HEMPSTEAD, N.Y. (AP) -Kevin Mawae remembers sitting down with Eric Mangini and thinking he fit perfectly into the new New York Jets coach’s plans.
Not long after that meeting following the 2005 season, the six-time Pro Bowl center was an ex-Jet.
“I met with him for about an hour when he got the job,” Mawae recalled on a conference call Wednesday. “I was the first guy in his office to congratulate him and tell him he’s the kind of coach that our team needed, as young as we were at that time. My only regret is that he didn’t just tell me outright then that I wasn’t in the plans. I’m better off for it.”
Mawae landed back on his feet when he signed with Tennessee less than two weeks after being cut by New York. The Titans host the Jets this Sunday, and it will be the second time Mawae will play against his former team. Last year, Mawae refused to discuss his departure from the Jets before the teams played in the season opener.
“I think I was a big asset to the team and I still could have been,” he said. “I’m not going to sit there and argue against a coach that has something in his mind about the direction he wants to take the team.”
At the time of his release, Mawae was 35 and had missed the final 10 games of the season with a torn left triceps.
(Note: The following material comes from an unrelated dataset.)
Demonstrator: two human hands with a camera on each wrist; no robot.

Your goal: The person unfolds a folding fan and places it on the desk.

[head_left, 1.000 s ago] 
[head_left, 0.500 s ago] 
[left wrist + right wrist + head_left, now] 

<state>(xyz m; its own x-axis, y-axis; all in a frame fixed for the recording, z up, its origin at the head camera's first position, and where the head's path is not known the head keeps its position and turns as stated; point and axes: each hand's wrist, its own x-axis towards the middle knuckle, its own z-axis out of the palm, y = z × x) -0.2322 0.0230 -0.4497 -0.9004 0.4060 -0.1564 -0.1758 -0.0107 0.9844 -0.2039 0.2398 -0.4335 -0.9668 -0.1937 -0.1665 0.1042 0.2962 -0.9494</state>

Some wondered if he’d be able to rebound from the injury, and the Jets didn’t wait to find out. Instead, they jettisoned Mawae and drafted center Nick Mangold in the first round last year.
“Just because a guy tears a ligament or tears a muscle doesn’t mean his career is over,” he said. “A lot of times, it’s just the starting point for a new point of his career and that’s what’s happened for me.”
Mawae was always known as an outspoken player, and that didn’t seem to fit the type of player the current regime wanted.
“You have a young coach coming in that’s trying to win the confidence of his team and, obviously, he’s doing things that go against the grain of what a lot of the older guys on the team were used to or know shouldn’t be happening,” he said. “The last thing you want is a guy that knows all the rules in there and I definitely would have been one of the guys to call him out on it.”
Left guard Pete Kendall was a similar personality in the locker room, and was traded in the offseason after a bitter contract dispute. That came as no shock to Mawae.
“I wouldn’t say surprised was the word. I’d say expected more than anything,” he said. “There was obviously a movement by the coaching staff there that they wanted to get young and get guys that weren’t going to speak out against the staff and, obviously, Pete didn’t fit that mold.”
Mawae said he hasn’t talked directly to anyone currently on the Jets, but has heard from others that the 3-11 season has been rough on the players.
“I know the guys there are disappointed in the way the season is right now and things are tough,” he said. “It happens and I’m not at liberty to say some of the things that some of the older guys that I’ve heard comments from, but it’s a tough bill.”
Despite his bitter departure, Mawae has grown fond of his new home in Tennessee.
“I’ll never forget the time I spent in New York,” Mawae said. “Hopefully, I made a lasting impression on the fans, my teammates and the people that work in that building. The Jets will always be a part of me, but I’ve moved on and I’m doing well here in Tennessee, and I plan on playing for another several years if I can.”